Task details
Restating the data exactly is the whole task.
─── Collected material
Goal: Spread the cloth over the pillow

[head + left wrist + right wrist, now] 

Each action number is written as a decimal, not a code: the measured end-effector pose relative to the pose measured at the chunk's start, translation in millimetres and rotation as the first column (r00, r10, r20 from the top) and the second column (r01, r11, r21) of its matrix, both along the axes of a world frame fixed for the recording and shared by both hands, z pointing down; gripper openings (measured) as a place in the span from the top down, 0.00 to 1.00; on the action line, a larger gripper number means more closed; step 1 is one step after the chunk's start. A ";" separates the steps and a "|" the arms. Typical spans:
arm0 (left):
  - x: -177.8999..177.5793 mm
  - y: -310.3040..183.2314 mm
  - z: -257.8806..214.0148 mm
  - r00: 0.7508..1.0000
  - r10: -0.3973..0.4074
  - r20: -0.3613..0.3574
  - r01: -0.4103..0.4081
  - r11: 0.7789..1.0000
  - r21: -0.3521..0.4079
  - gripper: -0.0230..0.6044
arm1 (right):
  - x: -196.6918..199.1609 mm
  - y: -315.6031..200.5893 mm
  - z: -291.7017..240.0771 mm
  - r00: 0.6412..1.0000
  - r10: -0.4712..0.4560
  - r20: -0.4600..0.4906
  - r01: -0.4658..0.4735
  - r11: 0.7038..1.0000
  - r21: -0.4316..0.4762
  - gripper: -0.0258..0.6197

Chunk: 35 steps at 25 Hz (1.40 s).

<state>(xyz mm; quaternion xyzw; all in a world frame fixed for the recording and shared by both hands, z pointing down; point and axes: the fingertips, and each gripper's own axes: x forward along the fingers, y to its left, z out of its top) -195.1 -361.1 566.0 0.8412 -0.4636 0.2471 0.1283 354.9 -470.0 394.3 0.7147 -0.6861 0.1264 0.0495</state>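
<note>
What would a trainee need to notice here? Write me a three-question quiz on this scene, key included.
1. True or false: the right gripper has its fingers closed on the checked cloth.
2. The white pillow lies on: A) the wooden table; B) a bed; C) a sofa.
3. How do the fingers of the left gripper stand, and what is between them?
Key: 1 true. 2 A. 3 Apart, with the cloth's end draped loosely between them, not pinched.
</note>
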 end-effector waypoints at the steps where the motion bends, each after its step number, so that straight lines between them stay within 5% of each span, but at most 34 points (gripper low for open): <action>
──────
Answer to the problem
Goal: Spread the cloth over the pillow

[head + left wrist + right wrist, now] 

Each action number is written as a decimal, not a code: the measured end-effector pose relative to the pose measured at the chunk's start, translation in millimetres and rotation as the first column (r00, r10, r20 from the top) and the second column (r01, r11, r21) of its matrix, both along the axes of a world frame fixed for the recording and shared by both hands, z pointing down; gripper openings (measured) as a place in the span from the top down, 0.00 to 1.00; on the action line, a larger gripper number means more closed; step 1 is one step after the chunk's start. A ";" separates the steps and a "|" the arms. Typical spans:
arm0 (left):
  - x: -177.8999..177.5793 mm
  - y: -310.3040..183.2314 mm
  - z: -257.8806..214.0148 mm
  - r00: 0.7508..1.0000
  - r10: -0.3973..0.4074
  - r20: -0.3613..0.3574
  - r01: -0.4103..0.4081
  - r11: 0.7789..1.0000
  - r21: -0.3521..0.4079
  - gripper: -0.0230..0.6044
arm1 (right):
  - x: -196.6918..199.1609 mm
  - y: -315.6031..200.5893 mm
  - z: -291.7017..240.0771 mm
  - r00: 0.6412..1.0000
  - r10: -0.4712..0.4560
  - r20: -0.4600..0.4906
  - r01: -0.4658..0.4735
  - r11: 0.7038..1.0000
  - r21: -0.4316..0.4762
  - gripper: -0.0258..0.6197

Chunk: 35 steps at 25 Hz (1.40 s).

<state>(xyz mm; quaternion xyzw; all in a world frame fixed for the recording and shared by both hands, z pointing down; point and axes: the fingertips, and each gripper's own axes: x forward along the fingers, y to its left, z out of its top) -195.1 -361.1 566.0 0.8412 -0.4636 0.2471 0.1283 354.9 -470.0 394.3 0.7147 -0.6861 0.1264 0.0495</state>
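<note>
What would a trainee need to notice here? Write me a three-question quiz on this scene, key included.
1. True or false: the right gripper has its fingers closed on the checked cloth.
2. The white pillow lies on: A) the wooden table; B) a bed; C) a sofa.
3. How do the fingers of the left gripper stand, and what is between them?
Key: 1 true. 2 A. 3 Apart, with the cloth's end draped loosely between them, not pinched.
</note>
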 end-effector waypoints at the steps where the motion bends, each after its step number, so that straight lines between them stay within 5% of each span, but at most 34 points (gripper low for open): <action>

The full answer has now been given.